My only concern (as the finder, but also thinking about the end user perspective) is we don’t know which IED (or substation automation gear) products actually use the vulnerable Tamarack MMsd component. A US IED vendor? A European IED vendor? Have these vendors notified their end users and released a patch.

No idea.

So for those folks running IEC61850 they might want to check with their vendors.

We are also considering releasing (to trusted parties with a need to know who actually have this gear, NOT on our web-site) the crude ISIC-style TPKT-fuzzer that found this problem.

But, to avoid confusion, ISIC did not find this flaw.

Oh, one more interesting bit. Lately, I’ve been doing some VoiP Security Research and I stumbled upon some Cisco IPS Product Documentation with the following relevant info:

TPKT Validation and Length Checks
For TCP streams, checks on the format of the TPKT (RFC 1006), version number, and maximum length are performed. This helps protect the gateway from very large TPKTs or bad TPKT length attacks, which in turn helps to ensure the sanity of the TPKT fields and that the TPKT length is within the bounds defined by the policy.

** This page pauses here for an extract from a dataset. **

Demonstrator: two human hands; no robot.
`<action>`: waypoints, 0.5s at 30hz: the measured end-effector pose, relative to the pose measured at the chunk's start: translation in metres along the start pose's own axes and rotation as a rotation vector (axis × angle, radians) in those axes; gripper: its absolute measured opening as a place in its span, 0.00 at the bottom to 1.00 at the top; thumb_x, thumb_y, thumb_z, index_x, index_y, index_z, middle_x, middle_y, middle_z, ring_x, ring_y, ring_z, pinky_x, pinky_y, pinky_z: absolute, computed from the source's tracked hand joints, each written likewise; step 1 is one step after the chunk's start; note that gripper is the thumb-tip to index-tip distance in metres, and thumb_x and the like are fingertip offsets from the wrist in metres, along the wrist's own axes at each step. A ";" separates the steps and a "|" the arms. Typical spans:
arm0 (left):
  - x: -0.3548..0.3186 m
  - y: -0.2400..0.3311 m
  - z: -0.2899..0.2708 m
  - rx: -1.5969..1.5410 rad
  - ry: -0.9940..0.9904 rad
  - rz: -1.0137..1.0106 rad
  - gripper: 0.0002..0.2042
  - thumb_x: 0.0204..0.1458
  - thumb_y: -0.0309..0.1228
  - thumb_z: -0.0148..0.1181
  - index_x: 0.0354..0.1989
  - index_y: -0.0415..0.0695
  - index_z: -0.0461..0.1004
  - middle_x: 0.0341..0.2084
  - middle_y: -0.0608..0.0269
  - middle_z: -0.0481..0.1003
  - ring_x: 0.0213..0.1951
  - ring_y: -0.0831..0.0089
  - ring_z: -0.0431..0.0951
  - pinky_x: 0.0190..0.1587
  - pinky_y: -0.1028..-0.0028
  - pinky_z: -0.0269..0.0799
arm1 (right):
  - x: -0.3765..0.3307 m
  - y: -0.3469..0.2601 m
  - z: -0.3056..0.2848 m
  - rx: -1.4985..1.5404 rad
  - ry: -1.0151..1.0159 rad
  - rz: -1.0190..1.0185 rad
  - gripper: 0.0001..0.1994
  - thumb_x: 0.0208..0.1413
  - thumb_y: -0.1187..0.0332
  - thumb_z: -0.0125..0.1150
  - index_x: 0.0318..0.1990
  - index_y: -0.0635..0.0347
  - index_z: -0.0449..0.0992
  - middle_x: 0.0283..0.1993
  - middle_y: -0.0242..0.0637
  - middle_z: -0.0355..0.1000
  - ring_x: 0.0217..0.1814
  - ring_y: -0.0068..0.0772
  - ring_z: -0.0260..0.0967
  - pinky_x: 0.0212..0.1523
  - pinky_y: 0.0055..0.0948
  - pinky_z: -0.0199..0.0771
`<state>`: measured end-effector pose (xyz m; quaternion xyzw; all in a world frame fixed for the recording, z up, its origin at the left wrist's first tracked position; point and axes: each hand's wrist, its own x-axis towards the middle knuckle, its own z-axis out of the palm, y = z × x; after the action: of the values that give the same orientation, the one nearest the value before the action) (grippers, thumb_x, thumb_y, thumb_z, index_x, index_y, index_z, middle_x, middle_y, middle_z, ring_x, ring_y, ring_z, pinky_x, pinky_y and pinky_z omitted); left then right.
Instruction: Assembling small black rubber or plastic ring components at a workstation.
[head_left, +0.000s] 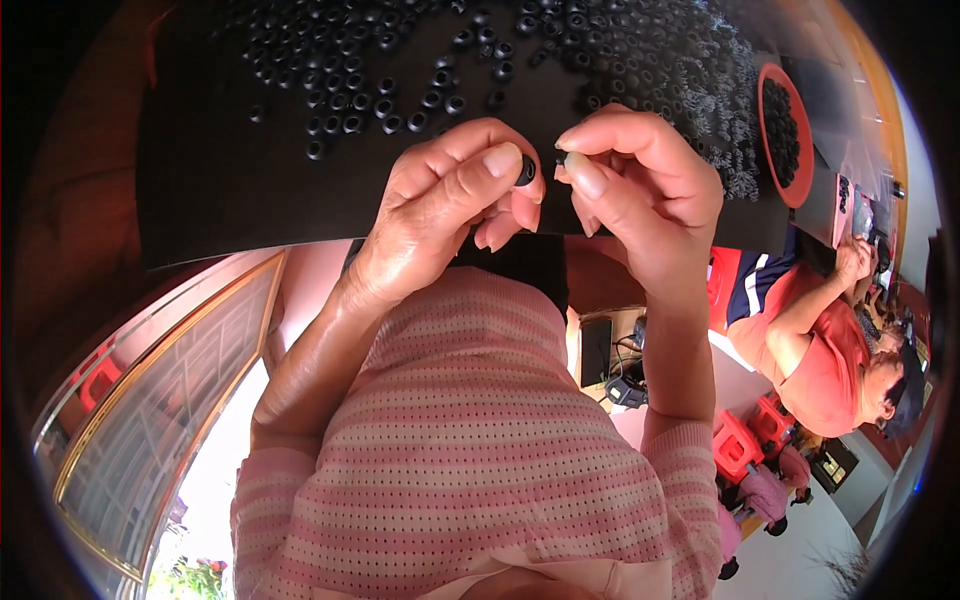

So the H.323 stack appears to use TPKT/RFC1006 as well. Perhaps some users might be already protected for this vuln (and the previous ICCP vuln) based on existing signatures?

One last caveat and hopefully not blowing the FUD-horn too loudly.

It is important to remember that the number of disclosed SCADA vulnerabilities never equals the actual number of SCADA vulns that have been discovered. We continue to hear of activity on this front in various circles.